Applicant's summary and conclusion

Conclusions:
Hydrogen chloride in water (B1150.01) did not produce skin sensitization in human.
Executive summary:

The skin sensitization potential of Hydrogen chloride in water (B1150.01) was assessed in a human repeat patch study. A total of 128 subjects participeted in the study. Subjects were exposed to 9 induction patches containing 0.5 ml Hydrogen chloride in water (B1150.01) under occlusion on a Monday, Wednesday and Friday schedule for a period of 3 weeks. Patches were removed 24 hours after each application and patch sites were graded at 48 hours after patch application prior to the next patch application. After 2 week rest period, subjects were challenged with 0.5 ml Hydrogen chloride in water (B1150.01) (24 hour patch exposure). Challenge patch sites were graded at 48 and 96 hours after patch application.

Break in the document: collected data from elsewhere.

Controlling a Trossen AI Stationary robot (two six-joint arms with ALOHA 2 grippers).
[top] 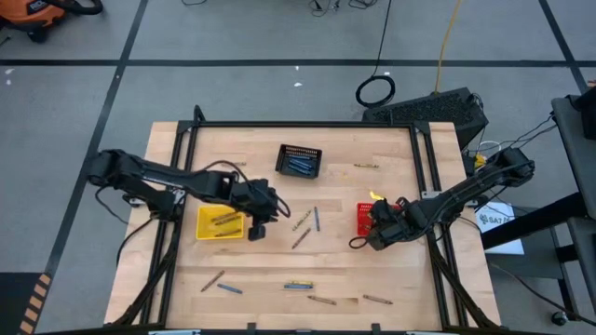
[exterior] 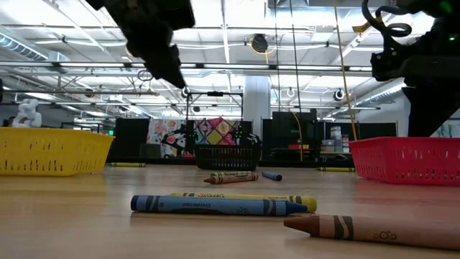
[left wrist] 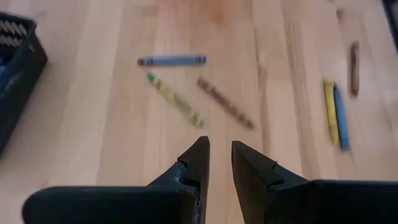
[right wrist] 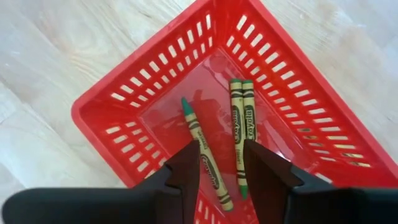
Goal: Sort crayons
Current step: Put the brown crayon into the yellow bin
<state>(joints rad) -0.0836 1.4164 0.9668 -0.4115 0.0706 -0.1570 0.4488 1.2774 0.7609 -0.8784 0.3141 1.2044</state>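
R gripper (right wrist: 219, 163) hangs over our red basket (right wrist: 112, 93), fingers apart, empty; 3 crayons (right wrist: 241, 118) lie inside. L gripper (left wrist: 220, 163), narrow gap, empty, hovers near 3 loose ones (left wrist: 171, 60). Risk: we clip the rim pulling out, or L nudges sticks. Further off: yellow basket (top: 203, 230), black basket (top: 282, 154).

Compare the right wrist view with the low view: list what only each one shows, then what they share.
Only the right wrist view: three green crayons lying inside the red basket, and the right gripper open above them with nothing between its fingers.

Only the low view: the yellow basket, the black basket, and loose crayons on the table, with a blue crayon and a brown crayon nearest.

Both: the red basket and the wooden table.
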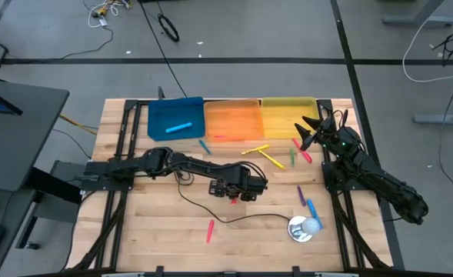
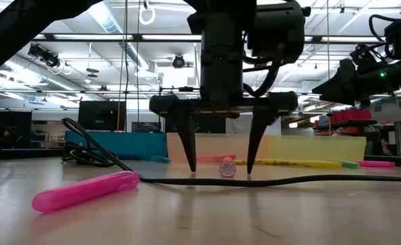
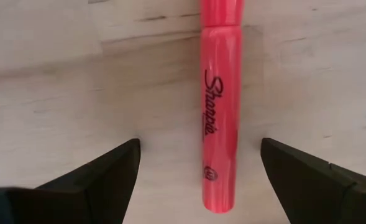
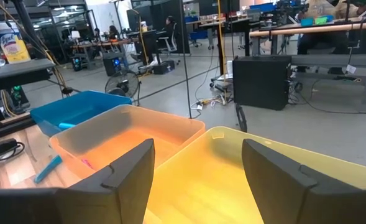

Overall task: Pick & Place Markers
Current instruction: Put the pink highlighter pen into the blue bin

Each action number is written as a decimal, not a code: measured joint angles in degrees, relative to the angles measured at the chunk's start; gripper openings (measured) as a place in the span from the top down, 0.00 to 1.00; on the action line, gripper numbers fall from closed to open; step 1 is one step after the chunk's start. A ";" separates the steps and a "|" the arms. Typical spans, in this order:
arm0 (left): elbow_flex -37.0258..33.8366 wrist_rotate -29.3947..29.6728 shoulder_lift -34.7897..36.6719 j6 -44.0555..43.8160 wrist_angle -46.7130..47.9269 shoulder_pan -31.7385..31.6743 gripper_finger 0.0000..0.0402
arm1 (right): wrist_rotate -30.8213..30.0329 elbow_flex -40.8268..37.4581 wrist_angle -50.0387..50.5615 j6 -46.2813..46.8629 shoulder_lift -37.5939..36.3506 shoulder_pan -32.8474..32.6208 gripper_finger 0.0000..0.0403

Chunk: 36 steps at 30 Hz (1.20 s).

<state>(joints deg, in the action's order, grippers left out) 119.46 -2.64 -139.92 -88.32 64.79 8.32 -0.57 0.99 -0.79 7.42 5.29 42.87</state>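
Alignment between the left tool (image 1: 236, 198) and the short red-pink plastic marker with black script on its barrel (image 3: 219, 118) governs the coming move. The marker lies flat on the pale wooden surface (image 1: 157, 231), directly under the left tool and between its two dark fingers, which stand wide apart with one tip on each side of the barrel and touch nothing. In the left wrist view the marker's long axis runs straight away from the camera, so it lies across the line joining the fingertips; closing should therefore pinch the barrel across its narrow width. In the low view the same marker (image 2: 227, 167) shows end-on between the two tips, nearer one finger than the other, and both tips appear to reach down to about the surface. The left arm extends from its base at the surface's left edge toward the centre, wrist turned so that the fingers point straight down. A thin black cable (image 2: 268, 181) runs along the surface just in front of the fingers and appears clear of them. The right tool (image 1: 309, 132), fingers apart and empty, waits well away, raised near the translucent yellow plastic tray (image 4: 232, 180) at the far edge, so the left arm is plainly the nearer one.
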 joint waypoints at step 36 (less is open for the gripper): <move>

In this study, 119/128 subjects completed the study. A total of 9 subjects were dropped. Two subjects were dropped because they could not contact, five were out of town, while one other subject has started steroid medication and one forgot to attend the test.

No positive response indicative of skin sensitization was observed.

Hydrogen chloride in water (B1150.01) did not produce skin sensitization in human.